Explained: France’s exit tax

Planning on leaving France? You may, depending on your circumstances, be charged the 'exit tax'.

Explained: France's exit tax

Like some other European countries, France does have an exit tax for those (French or foreign) who are leaving the country. It’s known by the English name l’Exit tax.

However, it won’t affect most people.

Only those who have been tax resident for a minimum six years of the 10 years immediately before they permanently move out of the country are liable to pay an exit tax – if, that is, they own property, titles or rights worth a minimum of €800,000, or that represent 50 percent of a company’s social profits.

If that affects you, the best advice is to seek expert individual financial advice before moving out of France for good. The relevant page on the French government’s impot.gouv.fr website says it is possible to defer payments, and some relief is available.

Because of the relatively high figures involved, this tax is irrelevant for most people. That said, however, you will still have to inform tax authorities that you are moving out of the country because you may still have income, property and capital gains taxes to pay.

Income tax

You must inform the tax office that you are moving and give them your new address so that your tax declarations can be transferred to your new address.

You are liable for tax on everything you earned in France prior to your departure as well as on any French earnings that are taxable in France under international tax treaties that you earned after your departure.

The year of your departure, you declare your previous year’s earnings as normal – declarations in spring 2024 are for earnings in 2023.

A year later, you will have to declare any earnings taxable in France from January 1st up to the date of your departure, and any French-sourced income taxable source until December 31st of the year of your departure.

If you continue to have any French-sourced income – such as from renting out a French property – you will have to declare that income annually, using the non-residents declaration form.

Property taxes

You will have property taxes to pay if you own a French property on January 1st of any given year – whether it is occupied or not. 

Property tax bills come out in the autumn, but they refer to the situation on January 1st of that year, so even if you sell your property you will usually have the pay a final property tax bill the following year.

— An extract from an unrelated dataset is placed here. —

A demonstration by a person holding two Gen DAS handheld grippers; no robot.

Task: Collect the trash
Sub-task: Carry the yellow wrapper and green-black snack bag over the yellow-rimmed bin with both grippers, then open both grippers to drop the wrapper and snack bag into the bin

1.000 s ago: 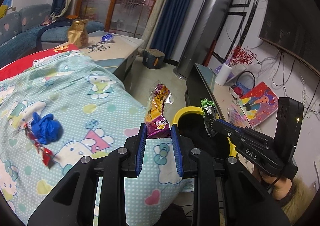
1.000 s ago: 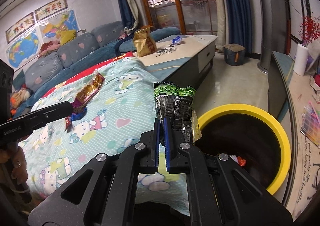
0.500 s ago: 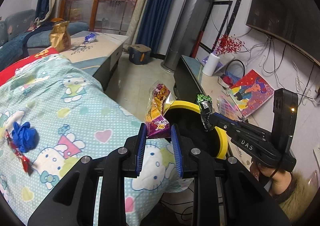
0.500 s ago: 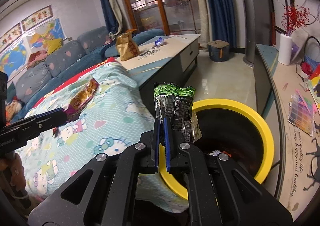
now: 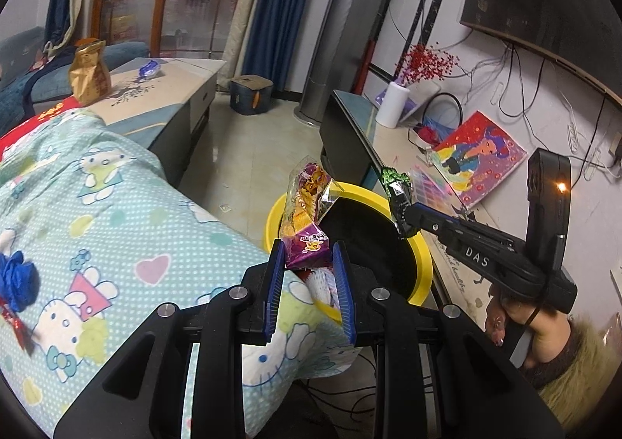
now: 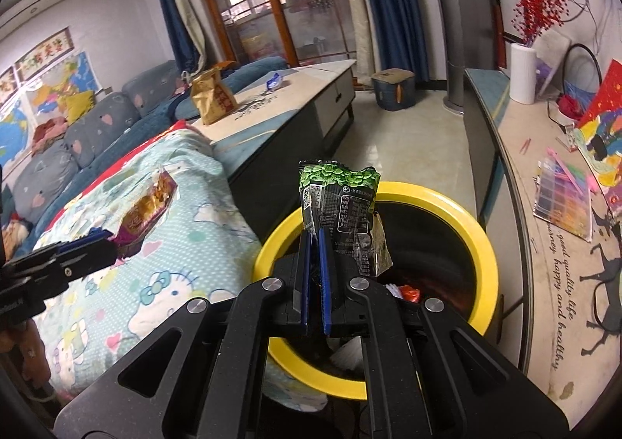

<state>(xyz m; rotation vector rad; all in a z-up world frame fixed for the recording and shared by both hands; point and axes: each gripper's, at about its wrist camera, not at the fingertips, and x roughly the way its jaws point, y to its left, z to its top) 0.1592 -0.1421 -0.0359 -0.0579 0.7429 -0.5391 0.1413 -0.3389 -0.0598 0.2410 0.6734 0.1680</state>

Moreover, if you receive income from property in France or have rights related to that property (such as shared ownership or stock in property companies), as well as any additional revenue connected to the property, during the year you leave France, you will be required to pay taxes on these earnings.

If any property assets in France exceed €1.3 million on January 1st of a given year, you may also have to pay the wealth tax (IFI).

READ ALSO What is France’s wealth tax and who pays it?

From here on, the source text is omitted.